Provide an exact copy of the data, excluding the images.
--- DATA PROVIDED Enclosed Below ---
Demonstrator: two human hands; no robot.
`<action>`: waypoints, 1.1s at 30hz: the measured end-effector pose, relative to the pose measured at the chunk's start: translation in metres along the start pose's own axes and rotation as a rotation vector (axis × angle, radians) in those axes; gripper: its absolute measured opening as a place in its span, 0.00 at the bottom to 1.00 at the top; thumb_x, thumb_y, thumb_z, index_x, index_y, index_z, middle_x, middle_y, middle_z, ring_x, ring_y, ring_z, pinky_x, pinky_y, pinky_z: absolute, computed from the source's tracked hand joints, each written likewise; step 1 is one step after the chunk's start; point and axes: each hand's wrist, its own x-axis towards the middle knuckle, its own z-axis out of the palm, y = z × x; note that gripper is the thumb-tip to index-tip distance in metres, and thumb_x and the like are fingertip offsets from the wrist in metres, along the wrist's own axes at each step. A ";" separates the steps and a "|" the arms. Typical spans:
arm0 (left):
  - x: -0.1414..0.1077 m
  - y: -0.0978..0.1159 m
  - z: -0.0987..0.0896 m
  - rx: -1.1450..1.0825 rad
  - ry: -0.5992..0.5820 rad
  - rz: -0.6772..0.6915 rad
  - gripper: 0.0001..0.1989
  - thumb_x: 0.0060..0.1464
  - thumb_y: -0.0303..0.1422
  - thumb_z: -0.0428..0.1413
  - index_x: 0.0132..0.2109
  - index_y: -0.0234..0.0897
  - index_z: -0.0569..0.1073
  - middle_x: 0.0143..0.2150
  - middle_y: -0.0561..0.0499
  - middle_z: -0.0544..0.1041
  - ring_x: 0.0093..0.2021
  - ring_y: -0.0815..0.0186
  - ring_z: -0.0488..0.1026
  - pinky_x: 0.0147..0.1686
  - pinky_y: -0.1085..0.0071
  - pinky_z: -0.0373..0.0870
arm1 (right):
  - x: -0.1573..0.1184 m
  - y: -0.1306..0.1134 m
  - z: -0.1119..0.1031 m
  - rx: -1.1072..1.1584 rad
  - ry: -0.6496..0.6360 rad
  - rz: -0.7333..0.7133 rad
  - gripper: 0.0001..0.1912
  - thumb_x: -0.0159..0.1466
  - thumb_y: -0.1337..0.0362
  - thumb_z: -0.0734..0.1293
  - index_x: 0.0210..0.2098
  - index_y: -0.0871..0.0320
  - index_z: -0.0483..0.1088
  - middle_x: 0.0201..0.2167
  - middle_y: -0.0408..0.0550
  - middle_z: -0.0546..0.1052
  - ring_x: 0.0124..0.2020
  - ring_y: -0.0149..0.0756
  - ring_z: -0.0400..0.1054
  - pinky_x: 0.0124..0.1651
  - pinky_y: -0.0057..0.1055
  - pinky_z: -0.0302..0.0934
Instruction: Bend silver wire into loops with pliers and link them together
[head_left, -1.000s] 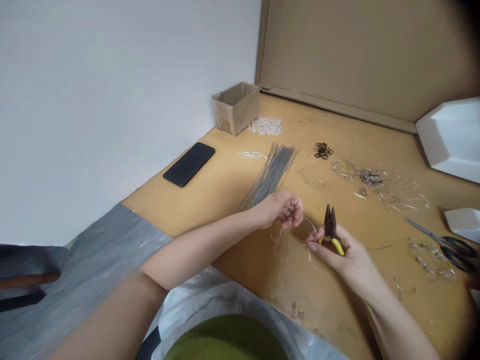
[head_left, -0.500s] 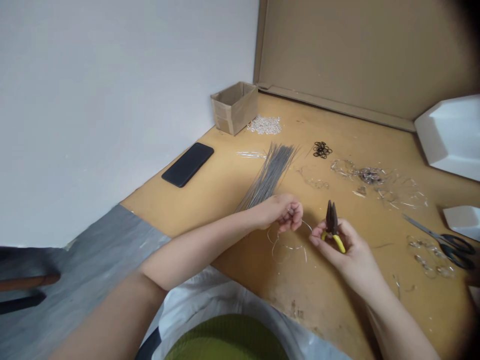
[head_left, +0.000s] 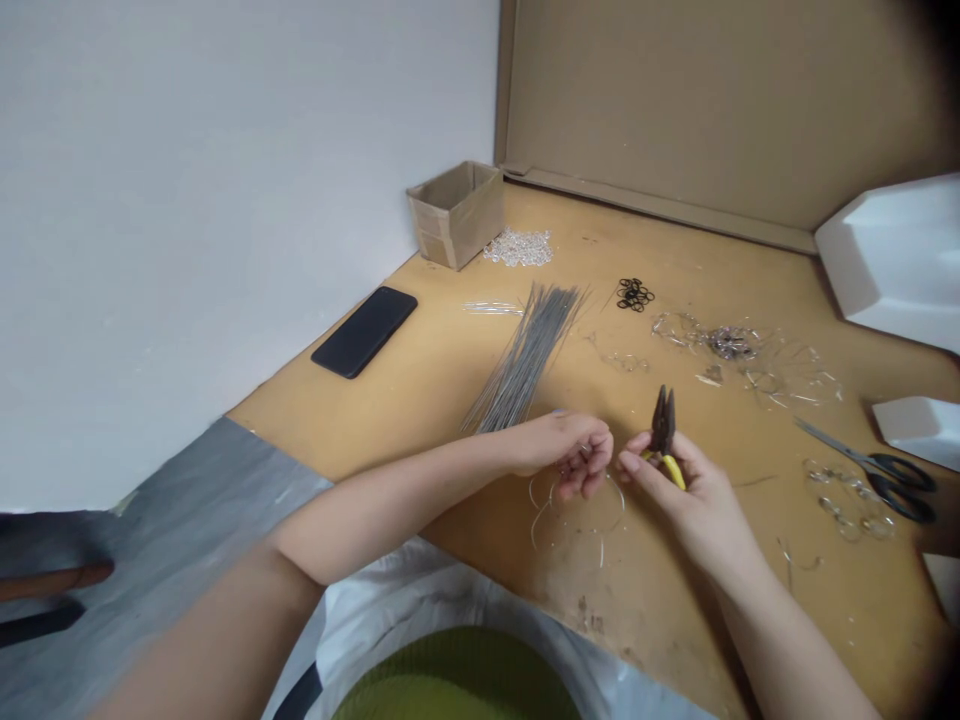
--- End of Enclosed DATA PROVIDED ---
[RESULT BELOW]
Demonstrator: two human hands; no robot.
`<action>`: waypoints, 1.1s at 30hz: the measured end-effector pose, relative to the pose measured at the chunk's start: translation in metres along the start pose's own axes and rotation as a rotation vector (axis × angle, radians) in those axes; gripper: its absolute measured opening as a place in its span, 0.00 at the bottom to 1.00 at the top; thumb_x, thumb_y, thumb_z, index_x, index_y, index_z, middle_x, middle_y, middle_z, ring_x, ring_y, ring_z, pinky_x, pinky_y, pinky_z: absolute, computed from the source's tracked hand joints, each written likewise; step 1 is one step after the chunk's start; point and axes: each hand's wrist, its own x-axis towards the middle knuckle, its own z-axis out of the palm, y = z × x; note that gripper is the thumb-tip to index-tip distance in metres, and thumb_x and the like are fingertip offsets from the wrist in metres, along the wrist's own axes at each step. A ";" separates the steps and a "|" the arms. Typical spans:
arm0 (left):
  - x: -0.1414..0.1077 m
  - y: -0.0978..0.1159 m
  - z: -0.0987..0.0896 m
  - rx: -1.1450..1.0825 rad
  - ry: -0.5992..0.5820 rad
  - rz: -0.6772..0.6915 rad
  - gripper: 0.0001..0.1989
  - thumb_x: 0.0060..0.1464
  - thumb_y: -0.0303..0.1422
  - thumb_z: -0.0428..0.1413
  - index_x: 0.0132..0.2109
  - index_y: -0.0234..0.0897
  - index_z: -0.0569..0.1073
  - middle_x: 0.0143..0.2150
  - middle_y: -0.0561..0.0499
  - middle_z: -0.0544..0.1041
  - ring_x: 0.0093..0.2021
  - ring_y: -0.0815..0.0186
  - ring_z: -0.0488..0.1026
  - pinky_x: 0.0147..0.1686
  - pinky_y: -0.1085..0.0071
  - pinky_z: -0.0373..0.0870
arm1 (right):
  - x: -0.1573..0.1184 m
  - y: -0.1306..0.1134 m
  - z: -0.1119..0.1031 m
  - rx: -1.1072..1.1584 rad
  - ry: -0.6496..0.6360 rad
  - rz: -0.7333..0.7133 rad
  - gripper: 0.0001..0.1912
  - thumb_x: -0.0159..0.1466
  - thumb_y: -0.1337..0.0362
  - thumb_z: -0.0734..0.1293
  - index_x: 0.0210..0.2098
  - index_y: -0.0871..0.0320
  - index_z: -0.0483..0.1088
  - middle_x: 0.0201..0.2167
  - middle_y: -0.0408..0.0550
  - middle_z: -0.0546..0.1052
  - ring_x: 0.0124..0.2020
  - ring_y: -0.0149..0.0756
  - ring_z: -0.0400..0.1054
  - pinky_x: 0.0124..0.1651
  - pinky_y: -0.0057..0.1055
  - pinky_z: -0.0302..0.0934
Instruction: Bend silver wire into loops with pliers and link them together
[head_left, -1.000s] 
[head_left, -0.500s] 
[head_left, +0.000s] 

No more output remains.